With the Tet New Year festival (more about that in our next post) fast approaching (nähern) and this time being their only holiday in the whole year, a lot of Vietnamese travel cross-country to visit their families. And their preferred method of travelling is the same as ours: buses. You have probably already guessed (erraten/vermuten) what that means: overfilled buses, higher prices and less comfort (not that it’s any more comfortable at any other time during the year).

The receptionist at our hostel in Nha Trang had booked us onto a bus to go to Quy Nhon and as we arrived at the bus station, we found ourselves in a public bus running all the way to Da Nang. Plus, this bus had less legroom than we have ever had before. Get ready Tom, cause you’re in for 4 hours of knee pain! This bus being a public bus, it stopped a lot during our journey, but the bus driver’s companion (Gefährte) seemed to take his job very seriously. He’d stick his head out (Kopf herausstrecken) of the open window, screaming at anybody standing on the side of the road. At 21 people on 13 seats he finally accepted that the bus was full! In addition (zusätzlich) to people, anything that needed transportation, was packed onto the bus, which lead to boxes being strapped on top and under our seats, further decreasing (verkleinern) our leg room. Ouch!

Five hours later, when we finally made it to Quy Nhon, we could barely straighten (geradebiegen) our legs. We were therefore quite happy for the ten minute walk to our accommodation for the following two nights: John and Paul Inn (Tom: “The ground floor of the hostel is a rock-and-roll themed bar which opens out onto the street and features plenty of memorabilia (Erinnerungsstücke) from AC/DC, Guns ’n’ Roses and, of course, The Beatles. In addition to the great music played, every evening they give each guest a free beer! This was great!”).

Quy Nhon lies about half way between Nha Trang and Hoi An and even though it is known for its beautiful beaches and surroundings (Umgebung), Quy Nhon is mostly missed out by many backpackers, leaving the beautiful sights relatively undiscovered (unentdeckt).

Unfortunately, although we were 5 hours further up the coast, the weather didn’t look much better. The sky featured low hanging dark clouds and it looked like they could empty at any minute. This sadly left us with not a lot to do – again.

After checking in we went for a walk up the street to the beach, where we had lunch and then were stopped (like so many times before) by squealing (quietschend) girls wanting to take pictures with us. After several minutes spent smiling into several cameras (I had to kneel down (in die Knie gehen) quite a few times, as they didn’t have my head in the picture – but I’m guessing it’s not so much about having a picture of me, but me being in the picture), we made our way back to the hostel, as the clouds looked increasingly (steigend) threatening. We’ve definitely had our share of being drenched through a downpour before!

The bad weather had one advantage (Vorteil) though, it was a good opportunity for Tom to catch up on his work without feeling bad about not being out and exploring, and for me to re-watch Gilmore Girls (Tom: “decide for yourself who wins with that one!”).

On the morning of our second day, John gave us some advice on places to go and see.

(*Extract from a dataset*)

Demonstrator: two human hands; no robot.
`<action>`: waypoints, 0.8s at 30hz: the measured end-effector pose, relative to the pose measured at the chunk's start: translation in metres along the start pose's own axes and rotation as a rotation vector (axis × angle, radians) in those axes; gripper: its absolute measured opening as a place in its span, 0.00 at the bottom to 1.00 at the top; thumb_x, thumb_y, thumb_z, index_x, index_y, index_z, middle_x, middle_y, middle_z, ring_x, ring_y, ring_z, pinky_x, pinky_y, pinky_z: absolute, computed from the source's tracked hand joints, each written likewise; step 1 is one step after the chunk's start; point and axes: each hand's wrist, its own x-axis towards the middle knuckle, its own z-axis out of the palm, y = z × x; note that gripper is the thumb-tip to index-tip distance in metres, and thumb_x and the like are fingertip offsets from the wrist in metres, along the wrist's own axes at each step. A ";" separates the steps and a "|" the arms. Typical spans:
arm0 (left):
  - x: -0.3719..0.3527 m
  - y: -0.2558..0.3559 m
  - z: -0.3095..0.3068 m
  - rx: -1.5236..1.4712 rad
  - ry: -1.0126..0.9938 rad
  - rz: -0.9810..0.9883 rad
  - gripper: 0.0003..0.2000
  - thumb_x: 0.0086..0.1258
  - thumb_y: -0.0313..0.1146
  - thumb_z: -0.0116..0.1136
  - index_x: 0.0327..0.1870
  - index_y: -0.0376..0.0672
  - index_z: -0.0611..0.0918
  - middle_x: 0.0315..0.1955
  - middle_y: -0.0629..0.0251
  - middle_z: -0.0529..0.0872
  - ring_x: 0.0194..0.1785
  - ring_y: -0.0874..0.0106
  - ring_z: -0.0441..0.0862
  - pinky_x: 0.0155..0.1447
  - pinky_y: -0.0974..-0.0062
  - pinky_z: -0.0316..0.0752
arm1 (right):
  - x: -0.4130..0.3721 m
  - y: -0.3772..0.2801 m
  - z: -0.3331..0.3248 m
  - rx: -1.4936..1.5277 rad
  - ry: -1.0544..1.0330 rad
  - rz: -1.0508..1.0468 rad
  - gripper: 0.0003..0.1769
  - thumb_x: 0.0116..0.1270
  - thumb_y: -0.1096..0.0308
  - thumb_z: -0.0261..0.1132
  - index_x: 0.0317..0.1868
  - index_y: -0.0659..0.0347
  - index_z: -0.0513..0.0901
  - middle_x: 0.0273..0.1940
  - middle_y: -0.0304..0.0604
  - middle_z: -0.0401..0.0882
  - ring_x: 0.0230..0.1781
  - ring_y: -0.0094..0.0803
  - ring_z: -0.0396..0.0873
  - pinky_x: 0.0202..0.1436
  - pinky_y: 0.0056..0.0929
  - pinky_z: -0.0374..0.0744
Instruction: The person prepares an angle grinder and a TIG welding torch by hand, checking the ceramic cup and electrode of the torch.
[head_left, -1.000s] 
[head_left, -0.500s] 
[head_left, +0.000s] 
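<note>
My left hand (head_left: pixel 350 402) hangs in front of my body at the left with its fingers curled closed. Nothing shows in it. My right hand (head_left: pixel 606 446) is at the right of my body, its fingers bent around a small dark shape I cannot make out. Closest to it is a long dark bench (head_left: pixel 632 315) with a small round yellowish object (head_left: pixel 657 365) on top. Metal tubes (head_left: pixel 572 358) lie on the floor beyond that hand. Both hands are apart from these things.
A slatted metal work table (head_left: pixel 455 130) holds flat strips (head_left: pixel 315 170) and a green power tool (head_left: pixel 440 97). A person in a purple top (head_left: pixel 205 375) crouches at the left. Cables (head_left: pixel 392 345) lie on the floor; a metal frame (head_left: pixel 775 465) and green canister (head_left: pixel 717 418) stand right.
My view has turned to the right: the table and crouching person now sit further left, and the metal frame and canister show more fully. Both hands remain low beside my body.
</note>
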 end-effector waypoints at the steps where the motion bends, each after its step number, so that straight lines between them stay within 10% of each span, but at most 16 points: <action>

He showed us many pictures of impressive nearby sights, so we decided, despite the weather, to rent a motorbike and check them out. And it was definitely worth it.

We took the beach track he suggested and passed by many beautiful rock formations and picturesque shorelines (Küste). These sights being nearly unknown to any backpacker, don’t have English translations so you’ll just have to look for yourself:

Our last stop was the peninsula (Halbinsel) to the north of the city, where we went to Eo Gio, which features yet another impressive rocky scene, which made you feel like being in Ireland.

After a short but very pleasant visit of Quy Nhon, we moved on to Hoi An the next morning, where we would settle in for the Tet festival.